2. Were you surprised by the way the map of the United States has been altered—the states’ borders and the landmasses themselves—in the projections for 2075? What do you think caused those changes; was it solely politics or other forces as well?

3. What does the first-person narrator we meet in the prologue explain—and not explain—about how the country has changed, the timeline of the Second American Civil War itself, and the unnamed “she” who has stayed in his memory since his youth?

4. What is the significance of Sarat’s changing of her own name when she’s a girl? How does that sense of agency and identity develop as she gets older? How does her having a twin sister fit into your understanding of her independence and actions?

5. The novel presents many different laws, agencies, and other government entities for the future America. Which did you find to be most plausible, including as sources for political conflict that would escalate into war? Are any similar to real-life policies as you’re reading about them today?

6. Describe the dynamic of the Chestnut family, parents and children. What’s similar and what’s different about domestic life in their world versus today’s and during the time of the first Civil War?

7. How pervasive is the allegiance to the Free Southern State where the Chestnuts live and throughout the cordoned region? What threats do those who disagree with the cause face?

8. How closely do the events and details of the Second American Civil War follow those of the first and/or other historical events in American history? After you finished the novel, were you more or less likely to think another such conflict could happen again in this way, on a national or global scale?

9. How do the interludes of primary source texts—textbook excerpts, government reports, notebooks, letters, etc.—enhance the personal story of Sarat and her family, in terms of the motives for and timeline of the war on a micro and macro level?

10. What gender stereotypes persist in the future between the young girls and boys, especially once the family reaches Camp Patience? How does Sarat push back against expectations of what she can and cannot do, including in contrast to her sister and brother?

11. How does the novel complicate the meaning of “home,” in a personal and national level? Does where and how a character lives at any given point determine his or her sense of security or belonging, or does this feeling come from somewhere else?
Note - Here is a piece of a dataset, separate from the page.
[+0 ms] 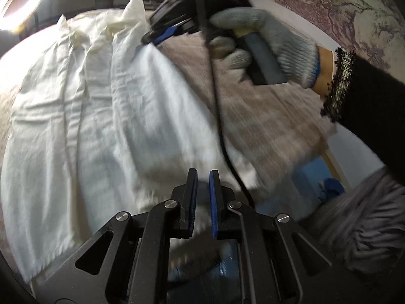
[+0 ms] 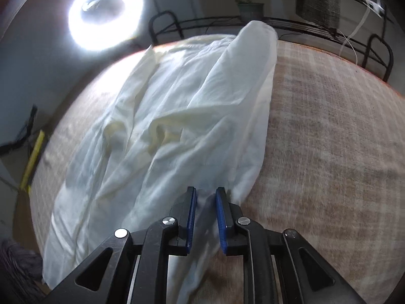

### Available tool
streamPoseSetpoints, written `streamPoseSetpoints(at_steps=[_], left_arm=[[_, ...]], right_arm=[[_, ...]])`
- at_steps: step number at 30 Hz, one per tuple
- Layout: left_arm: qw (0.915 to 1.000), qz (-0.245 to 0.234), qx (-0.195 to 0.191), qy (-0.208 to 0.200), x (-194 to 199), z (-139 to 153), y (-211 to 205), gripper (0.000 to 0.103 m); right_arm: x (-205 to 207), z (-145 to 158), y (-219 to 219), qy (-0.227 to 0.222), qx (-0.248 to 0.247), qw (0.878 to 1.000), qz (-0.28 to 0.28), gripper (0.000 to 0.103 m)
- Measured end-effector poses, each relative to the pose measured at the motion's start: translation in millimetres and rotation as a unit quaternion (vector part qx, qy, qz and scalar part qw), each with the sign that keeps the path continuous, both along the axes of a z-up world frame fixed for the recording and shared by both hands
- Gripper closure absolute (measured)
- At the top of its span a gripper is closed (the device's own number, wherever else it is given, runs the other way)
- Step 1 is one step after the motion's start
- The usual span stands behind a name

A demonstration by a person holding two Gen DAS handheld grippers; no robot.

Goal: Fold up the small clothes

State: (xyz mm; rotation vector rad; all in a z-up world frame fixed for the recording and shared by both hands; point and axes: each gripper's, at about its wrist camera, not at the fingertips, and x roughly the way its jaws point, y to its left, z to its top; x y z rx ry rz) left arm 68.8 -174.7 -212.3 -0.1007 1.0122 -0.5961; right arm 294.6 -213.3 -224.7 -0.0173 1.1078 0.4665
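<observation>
Two black grippers with blue-padded fingers work at one garment. On the right gripper [image 2: 205, 197], its own camera shows the jaws a narrow way apart with a fold of the thin white crumpled shirt [image 2: 162, 131] running between the pads; whether the pads actually pinch the cloth cannot be told from the blur. The left gripper [image 1: 203, 177] has its jaws likewise standing slightly apart, with white cloth showing blurred behind and between the pads, and a firm grip cannot be confirmed there either. In the left wrist view the right gripper [image 1: 162, 35] appears farther off, its tips touching the shirt's [image 1: 88, 116] right edge, held by the person's right hand [image 1: 268, 43] in a grey knitted glove with a blue cuff, above a black fuzzy sleeve [image 1: 367, 96]. A black cable [image 1: 220, 116] hangs down from that tool across the scene. The shirt lies spread lengthwise on the beige checked woven table cover [image 2: 329, 139], its left part flat and wrinkled, its right edge lifted into a ridge that rises to a rounded peak at the far end. Beyond the table's far edge a bright ring light [image 2: 105, 17] glares at the upper left, a black metal rail [image 2: 303, 25] runs along behind, and a small potted plant [image 2: 249, 8] stands near it.
</observation>
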Motion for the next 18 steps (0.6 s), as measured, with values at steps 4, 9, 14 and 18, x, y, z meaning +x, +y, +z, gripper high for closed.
streamPoseSetpoints(at_steps=[4,9,14,18], left_arm=[[0.9999,0.0,-0.016,0.006,-3.1,31.4,33.3,0.097],[0.9992,0.027,-0.018,-0.025,16.1,84.2,91.1,0.095],[0.9932,0.083,0.027,-0.077,79.6,115.2,152.2,0.092],[0.9898,0.113,0.031,-0.08,146.8,106.8,188.6,0.092]], right_arm=[[-16.3,25.9,-17.9,0.001,0.023,1.0,-0.002,0.085],[-29.0,75.9,-38.7,-0.012,0.062,0.998,0.004,0.084],[-22.4,112.9,-40.7,-0.036,0.062,0.997,0.005,0.084],[-1.9,113.2,-23.8,-0.038,0.085,0.996,0.005,0.076]])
12. Sarat sees on Albert Gaines’s, a northerner’s, map different kinds of borders and observes, “To the north the land looked the same but she knew there existed some invisible fissure in the earth where her people’s country ended and the enemy’s began.” (133) How did such fissures form, and what does the outcome of the war and novel suggest about their ability to be healed?

13. How does Sarat’s plight speak to Gaines’s statement that “the first thing they try to take from you is your history”? (122)
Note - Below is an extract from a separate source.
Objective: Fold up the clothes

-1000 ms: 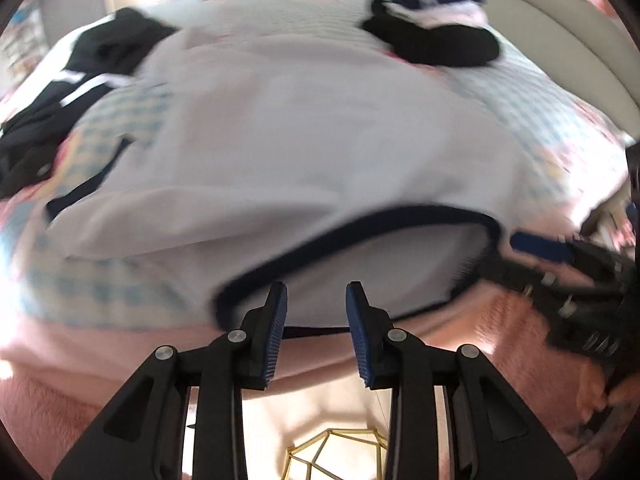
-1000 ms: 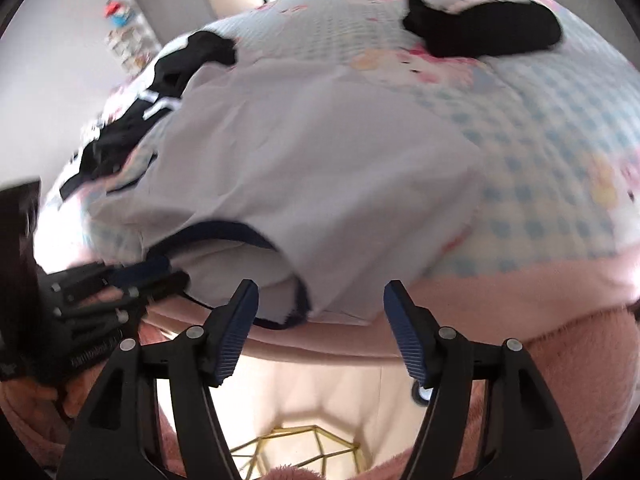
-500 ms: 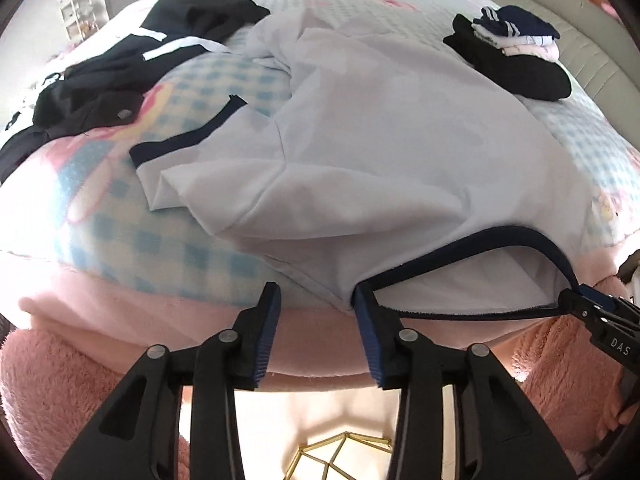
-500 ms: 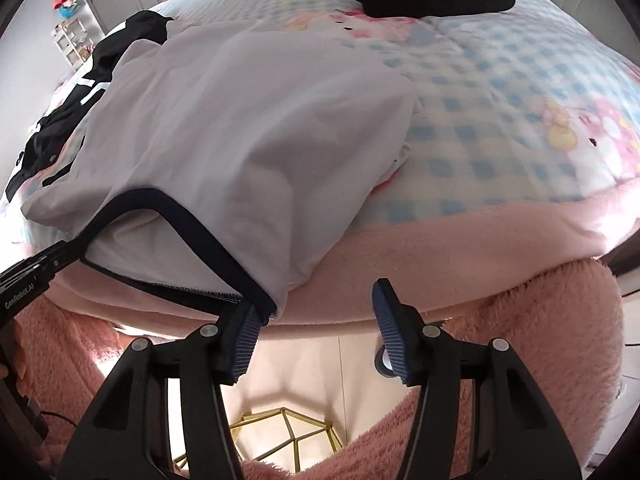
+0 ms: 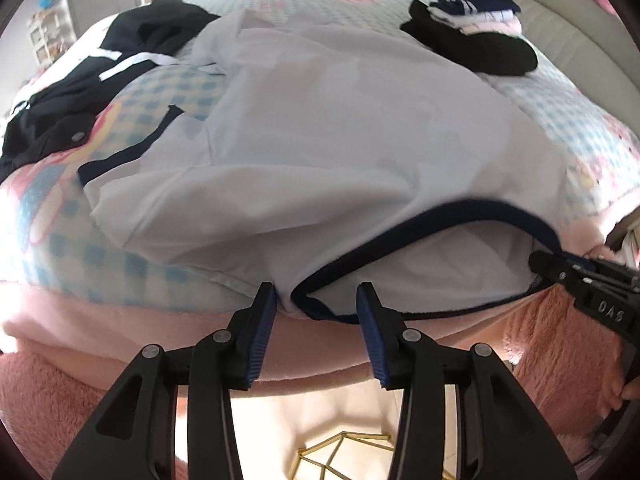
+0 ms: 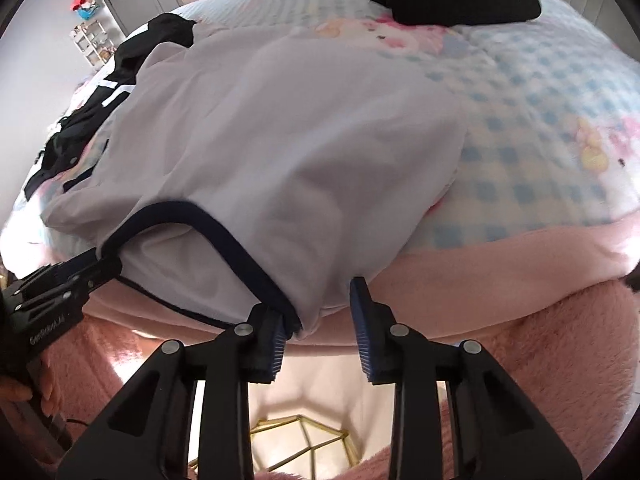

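At bed edge (image 5: 120, 320): left gripper (image 5: 316, 304) jaws parting, right gripper (image 6: 318, 312) jaws narrowing, both straddling shirt (image 5: 340, 140) collar, neither clamped

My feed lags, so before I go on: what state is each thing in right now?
White shirt: spread on the bed, unfolded, navy-trimmed neck at the near edge.
Left claw: open, jaws just widened, collar between them.
Right claw: open, jaws just narrowed, collar corner between them.
Black garment: crumpled.
Clothes stack: folded.

Left gripper (image 5: 316, 300) jaws parted, just been opening, cloth between them, right gripper (image 6: 316, 320) at its 3 o'clock, jaws closing, pads not pressing cloth.
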Demonstrator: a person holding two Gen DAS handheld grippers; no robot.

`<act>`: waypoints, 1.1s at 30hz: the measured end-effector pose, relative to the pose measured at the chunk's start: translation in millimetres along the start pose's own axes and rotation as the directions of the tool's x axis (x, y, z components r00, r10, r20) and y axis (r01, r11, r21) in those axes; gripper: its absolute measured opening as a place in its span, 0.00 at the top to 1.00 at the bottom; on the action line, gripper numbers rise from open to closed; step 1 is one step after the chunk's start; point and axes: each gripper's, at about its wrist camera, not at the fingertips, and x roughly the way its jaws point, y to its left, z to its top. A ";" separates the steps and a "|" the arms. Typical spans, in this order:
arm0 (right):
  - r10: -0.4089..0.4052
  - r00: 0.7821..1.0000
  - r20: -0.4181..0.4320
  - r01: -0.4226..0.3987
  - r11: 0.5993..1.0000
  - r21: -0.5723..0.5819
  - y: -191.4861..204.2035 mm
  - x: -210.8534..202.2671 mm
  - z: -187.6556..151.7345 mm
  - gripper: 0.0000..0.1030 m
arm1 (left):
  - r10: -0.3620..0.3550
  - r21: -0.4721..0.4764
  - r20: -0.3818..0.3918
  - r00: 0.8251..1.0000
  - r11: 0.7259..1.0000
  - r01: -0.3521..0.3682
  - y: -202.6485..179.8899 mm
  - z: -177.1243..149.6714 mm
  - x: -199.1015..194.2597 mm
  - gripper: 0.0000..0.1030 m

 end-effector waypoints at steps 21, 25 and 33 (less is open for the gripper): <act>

14. What defines one’s sense of “belief” in the novel? Are people more motivated by personal beliefs, or by more institutional ones like religion or politics?

15. How are certain characters in the novel mythologized? What does this do to their day-to-day existence and their legacy? How do the mythic characters in the book parallel historical figures in what they’re remembered for and how?
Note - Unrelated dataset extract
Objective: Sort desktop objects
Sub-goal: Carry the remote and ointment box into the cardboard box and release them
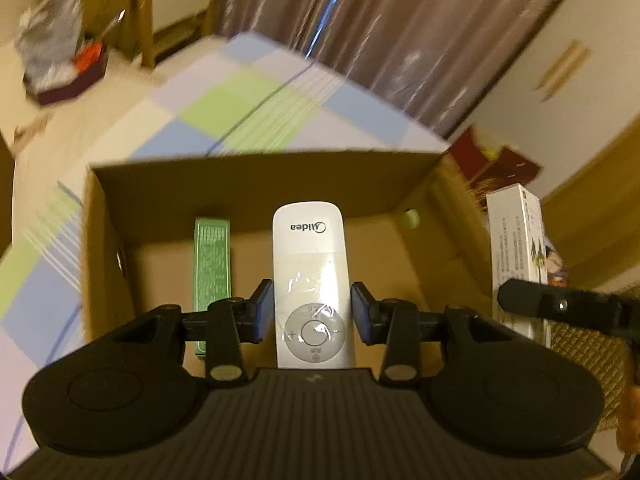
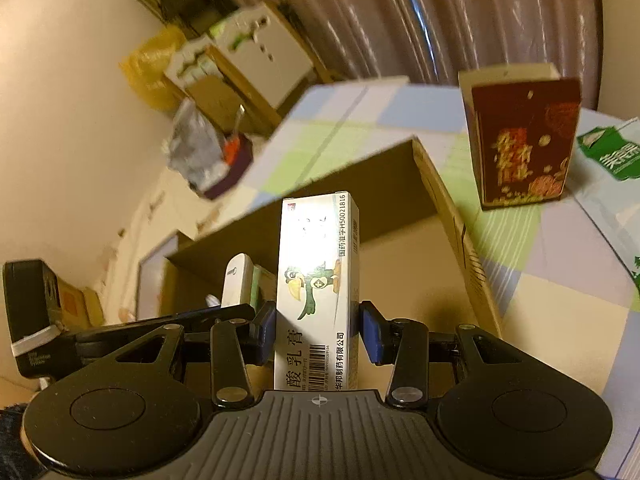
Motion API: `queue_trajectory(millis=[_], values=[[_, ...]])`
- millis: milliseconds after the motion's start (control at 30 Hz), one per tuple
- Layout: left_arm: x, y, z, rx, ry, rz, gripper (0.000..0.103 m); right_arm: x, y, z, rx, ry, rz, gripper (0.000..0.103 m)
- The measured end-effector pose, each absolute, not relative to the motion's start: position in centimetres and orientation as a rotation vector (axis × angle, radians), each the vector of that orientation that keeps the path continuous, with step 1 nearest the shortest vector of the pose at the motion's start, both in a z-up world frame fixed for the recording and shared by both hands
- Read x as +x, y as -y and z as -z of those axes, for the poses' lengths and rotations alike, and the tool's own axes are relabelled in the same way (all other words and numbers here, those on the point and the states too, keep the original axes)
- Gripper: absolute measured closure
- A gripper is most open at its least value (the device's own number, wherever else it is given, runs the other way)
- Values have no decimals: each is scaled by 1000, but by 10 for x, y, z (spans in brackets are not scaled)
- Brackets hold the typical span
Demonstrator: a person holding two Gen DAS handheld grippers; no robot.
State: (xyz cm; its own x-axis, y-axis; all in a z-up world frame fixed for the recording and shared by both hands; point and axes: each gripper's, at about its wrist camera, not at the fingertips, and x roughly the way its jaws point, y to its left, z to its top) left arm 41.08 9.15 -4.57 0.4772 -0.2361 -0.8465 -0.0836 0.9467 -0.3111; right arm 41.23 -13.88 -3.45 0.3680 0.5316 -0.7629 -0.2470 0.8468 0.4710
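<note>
Left gripper: blue pads flanking a white Midea remote, left pad against its edge, right pad showing a thin gap, so clamped or merely close cannot be told. Remote pointing far, logo end over the open cardboard box, near end cut off behind the gripper body. Below it to the left, on the box floor, a green carton, lying lengthwise, near end hidden by the left finger linkage. At the box's far right corner, a small pale round thing, too blurred to name. To the right, a tall white carton with a black finger of the other tool crossing in front of it.

Right gripper: pads set either side of an upright ointment box printed with a green cartoon bird and a barcode; left pad touching, a narrow slit at the right pad, grip likewise not certain. Box bottom hidden by the gripper body, top face washed out by glare. Behind it the same cardboard box, interior partly in shadow. Left of the ointment box, the remote's white tip and a sliver of green carton. Far right on the checked cloth, a dark red box standing upright, well apart from the cardboard box. Beside that, a green-and-white package cut off at the frame edge.
</note>
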Motion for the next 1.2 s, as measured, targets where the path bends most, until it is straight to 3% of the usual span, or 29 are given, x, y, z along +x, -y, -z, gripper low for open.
queue_trajectory(millis=[333, 400, 1133, 1167, 1200], values=[[445, -97, 98, -339, -1199, 5, 67, 450, 125, 85, 199, -1217, -501, 60], [449, -98, 103, -339, -1200, -1, 63, 458, 121, 92, 167, -1237, -501, 60], [448, -99, 76, -266, -1122, -32, 60, 496, 70, 144, -167, -1351, -592, 59], [448, -99, 76, -267, -1124, -33, 59, 495, 70, 145, -184, -1352, -594, 52], [447, -99, 76, -269, -1127, -34, 59, 494, 69, 146, -200, -1353, -596, 22]])
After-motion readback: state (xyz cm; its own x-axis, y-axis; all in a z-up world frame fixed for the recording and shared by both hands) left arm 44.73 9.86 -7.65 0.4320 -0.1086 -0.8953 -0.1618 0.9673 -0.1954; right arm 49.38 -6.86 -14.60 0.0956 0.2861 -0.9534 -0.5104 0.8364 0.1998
16. Discuss the sequence of events and outcomes of the plague. How does that kind of warfare reflect advancements in society as well as the sense of humanity’s worth?

17. What is the role of love in the novel? By the story’s conclusion, does the idea of love conquering all still apply, or does revenge supersede it?

18. Many historians consider the first Civil War to have been a battle of the past (the South) versus the future (the North). Do those distinctions apply to the Second American Civil War, and what does this say about the future—and present—of the country and those running it?